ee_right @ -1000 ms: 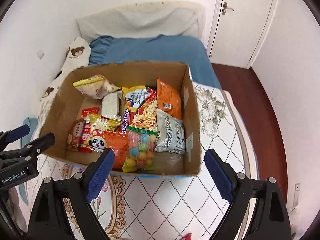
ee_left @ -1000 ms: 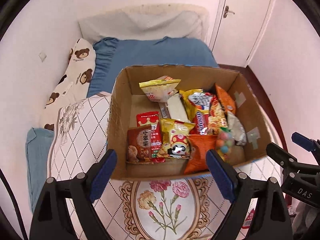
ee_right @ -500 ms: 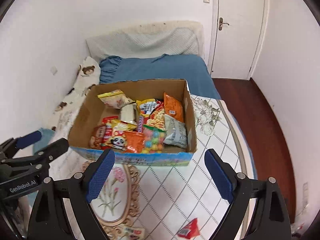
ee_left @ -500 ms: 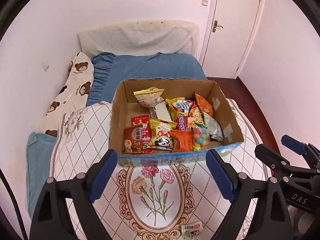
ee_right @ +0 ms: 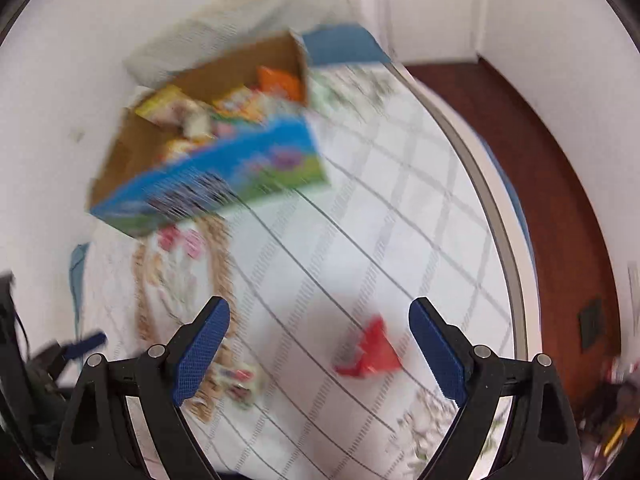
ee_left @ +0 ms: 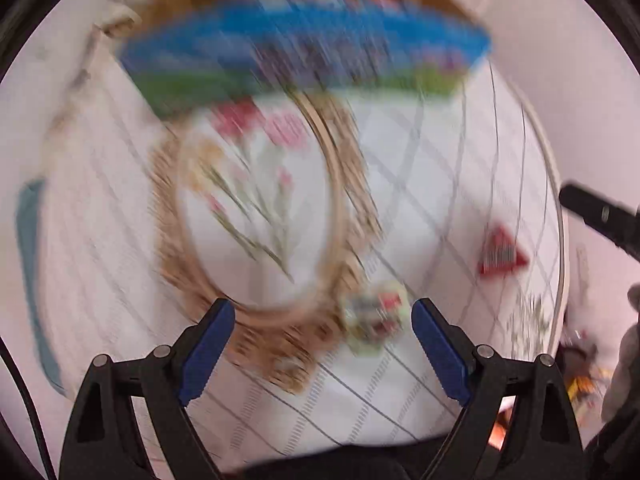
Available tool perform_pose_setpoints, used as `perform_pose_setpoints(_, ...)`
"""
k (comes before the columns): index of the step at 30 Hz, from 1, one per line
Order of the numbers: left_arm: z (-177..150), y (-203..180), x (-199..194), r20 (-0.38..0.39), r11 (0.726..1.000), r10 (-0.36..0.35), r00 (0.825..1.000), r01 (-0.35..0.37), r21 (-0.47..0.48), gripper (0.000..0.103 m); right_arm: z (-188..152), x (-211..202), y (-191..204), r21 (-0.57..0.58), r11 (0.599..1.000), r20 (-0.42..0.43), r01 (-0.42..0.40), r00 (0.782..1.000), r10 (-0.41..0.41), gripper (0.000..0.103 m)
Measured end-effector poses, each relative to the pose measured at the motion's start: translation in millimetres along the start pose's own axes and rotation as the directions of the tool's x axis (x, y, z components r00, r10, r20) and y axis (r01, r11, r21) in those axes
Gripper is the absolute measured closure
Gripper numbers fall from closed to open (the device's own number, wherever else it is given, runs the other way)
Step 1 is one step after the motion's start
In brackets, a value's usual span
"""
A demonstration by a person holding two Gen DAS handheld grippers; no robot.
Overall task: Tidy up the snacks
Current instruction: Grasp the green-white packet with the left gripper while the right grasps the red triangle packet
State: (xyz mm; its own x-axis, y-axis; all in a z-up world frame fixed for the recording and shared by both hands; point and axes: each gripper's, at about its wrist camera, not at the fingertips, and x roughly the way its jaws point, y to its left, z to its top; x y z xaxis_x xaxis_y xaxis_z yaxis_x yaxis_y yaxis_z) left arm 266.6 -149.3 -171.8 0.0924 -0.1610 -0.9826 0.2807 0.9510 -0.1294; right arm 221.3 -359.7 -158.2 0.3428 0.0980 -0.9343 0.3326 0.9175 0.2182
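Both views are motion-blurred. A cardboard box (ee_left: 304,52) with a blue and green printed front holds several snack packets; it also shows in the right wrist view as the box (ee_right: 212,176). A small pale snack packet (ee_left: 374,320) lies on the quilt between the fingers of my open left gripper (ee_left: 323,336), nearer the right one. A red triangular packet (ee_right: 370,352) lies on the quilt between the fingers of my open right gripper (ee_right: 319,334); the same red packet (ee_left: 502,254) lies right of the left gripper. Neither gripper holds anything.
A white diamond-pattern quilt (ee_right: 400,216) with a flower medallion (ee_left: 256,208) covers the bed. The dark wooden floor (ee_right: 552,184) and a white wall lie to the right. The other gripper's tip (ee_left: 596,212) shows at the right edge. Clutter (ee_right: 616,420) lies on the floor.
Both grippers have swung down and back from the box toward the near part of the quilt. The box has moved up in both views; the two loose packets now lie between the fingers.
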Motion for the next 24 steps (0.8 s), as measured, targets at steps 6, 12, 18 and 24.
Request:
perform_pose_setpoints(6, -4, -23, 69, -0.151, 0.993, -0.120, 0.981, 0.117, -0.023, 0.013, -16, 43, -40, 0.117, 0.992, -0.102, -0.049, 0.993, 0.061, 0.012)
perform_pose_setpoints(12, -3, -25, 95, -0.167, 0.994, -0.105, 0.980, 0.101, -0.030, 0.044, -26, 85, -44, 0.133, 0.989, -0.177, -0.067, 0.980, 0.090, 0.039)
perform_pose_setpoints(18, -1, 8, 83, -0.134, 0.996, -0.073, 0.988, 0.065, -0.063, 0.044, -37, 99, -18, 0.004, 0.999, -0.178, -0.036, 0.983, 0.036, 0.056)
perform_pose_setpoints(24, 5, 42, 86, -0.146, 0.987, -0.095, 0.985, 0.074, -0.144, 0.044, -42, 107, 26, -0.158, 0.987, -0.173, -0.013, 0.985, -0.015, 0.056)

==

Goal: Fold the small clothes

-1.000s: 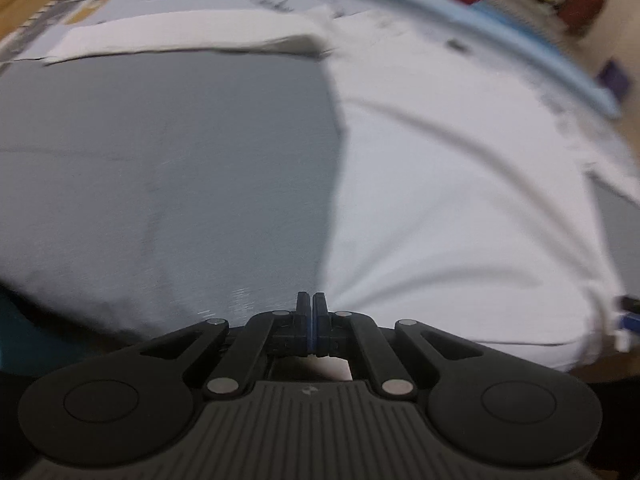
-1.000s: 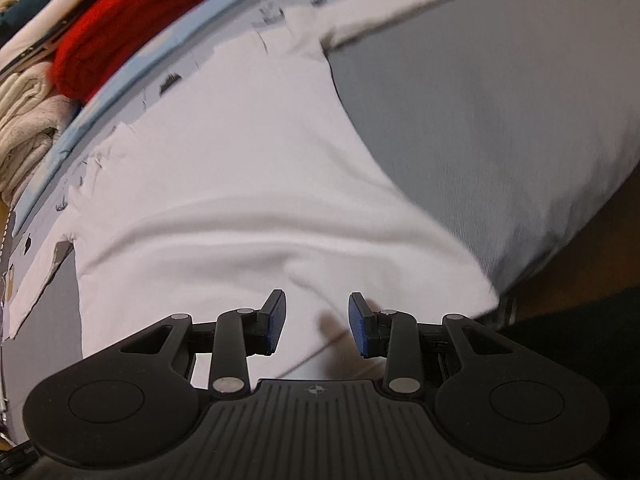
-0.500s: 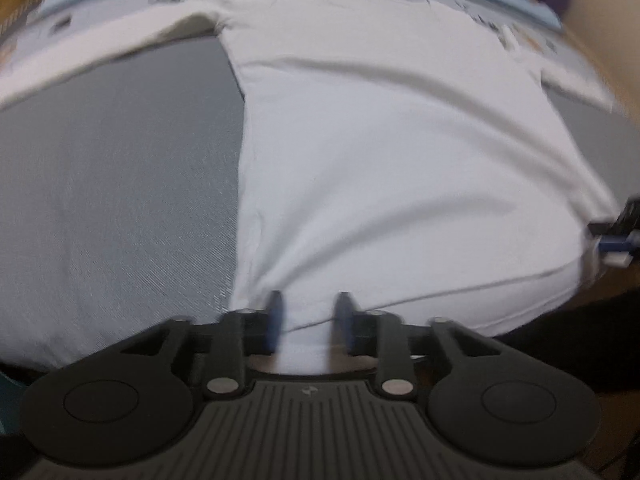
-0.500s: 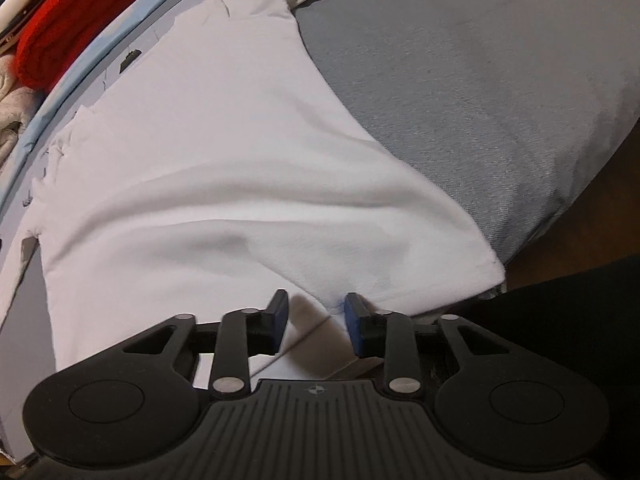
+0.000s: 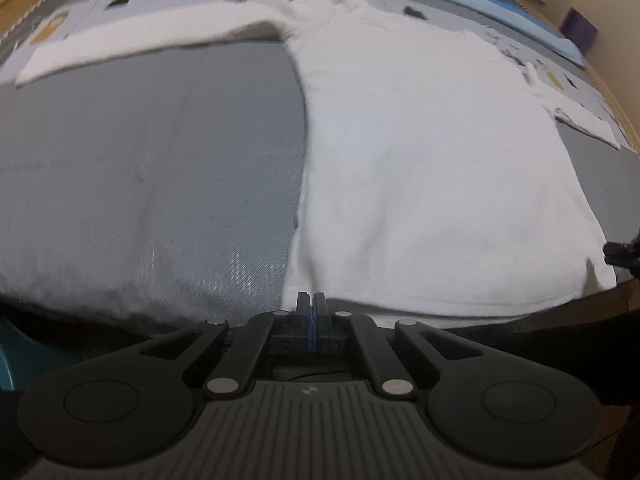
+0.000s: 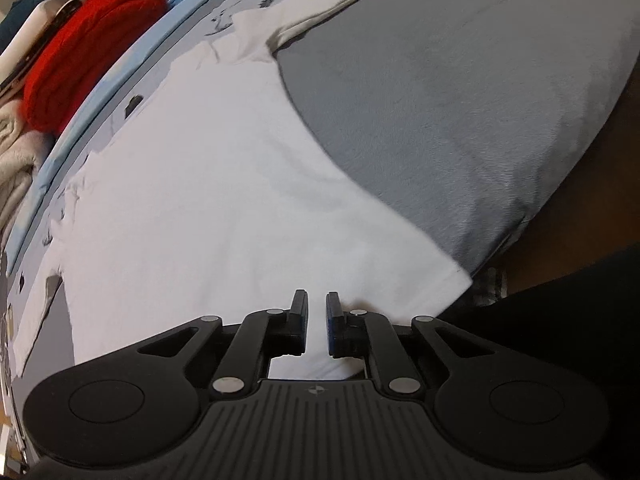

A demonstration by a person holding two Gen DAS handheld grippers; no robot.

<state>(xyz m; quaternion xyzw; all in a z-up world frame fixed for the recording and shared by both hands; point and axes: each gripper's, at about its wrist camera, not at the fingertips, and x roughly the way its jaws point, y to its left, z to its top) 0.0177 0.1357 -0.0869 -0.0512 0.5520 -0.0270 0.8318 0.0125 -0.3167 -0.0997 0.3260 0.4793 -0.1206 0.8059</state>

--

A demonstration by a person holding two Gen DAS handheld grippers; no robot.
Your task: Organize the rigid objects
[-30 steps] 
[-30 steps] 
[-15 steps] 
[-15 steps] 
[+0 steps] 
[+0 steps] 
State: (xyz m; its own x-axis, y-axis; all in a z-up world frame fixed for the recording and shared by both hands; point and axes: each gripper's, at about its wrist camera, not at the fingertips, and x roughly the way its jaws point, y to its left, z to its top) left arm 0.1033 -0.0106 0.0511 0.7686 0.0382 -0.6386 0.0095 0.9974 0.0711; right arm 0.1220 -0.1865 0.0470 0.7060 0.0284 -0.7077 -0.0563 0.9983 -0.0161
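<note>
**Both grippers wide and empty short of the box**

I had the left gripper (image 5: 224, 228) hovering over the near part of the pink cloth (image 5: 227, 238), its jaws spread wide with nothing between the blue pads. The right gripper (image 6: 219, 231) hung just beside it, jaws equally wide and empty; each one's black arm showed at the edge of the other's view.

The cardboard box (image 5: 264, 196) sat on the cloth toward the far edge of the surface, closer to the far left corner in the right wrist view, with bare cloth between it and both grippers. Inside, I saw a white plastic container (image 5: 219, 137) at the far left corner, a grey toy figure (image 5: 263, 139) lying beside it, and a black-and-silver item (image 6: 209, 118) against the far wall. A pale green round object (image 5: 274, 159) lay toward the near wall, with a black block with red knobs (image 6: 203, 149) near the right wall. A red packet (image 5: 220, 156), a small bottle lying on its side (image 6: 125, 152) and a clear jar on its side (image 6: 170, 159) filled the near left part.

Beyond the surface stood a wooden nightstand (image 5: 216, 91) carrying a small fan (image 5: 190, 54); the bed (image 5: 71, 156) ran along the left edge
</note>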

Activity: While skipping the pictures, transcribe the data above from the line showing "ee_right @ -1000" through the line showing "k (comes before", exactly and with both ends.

Solution to the problem:
ee_right @ -1000 ms: 
ee_left @ -1000 ms: 
ee_right @ -500 ms: 
ee_left @ -500 ms: 
ee_right @ +0 ms: 
ee_left @ +0 ms: 
Available tool perform_pose_setpoints, used as `perform_pose_setpoints(_, ...)`
"""
k (comes before the columns): index of the step at 30 Hz, from 1, one per line

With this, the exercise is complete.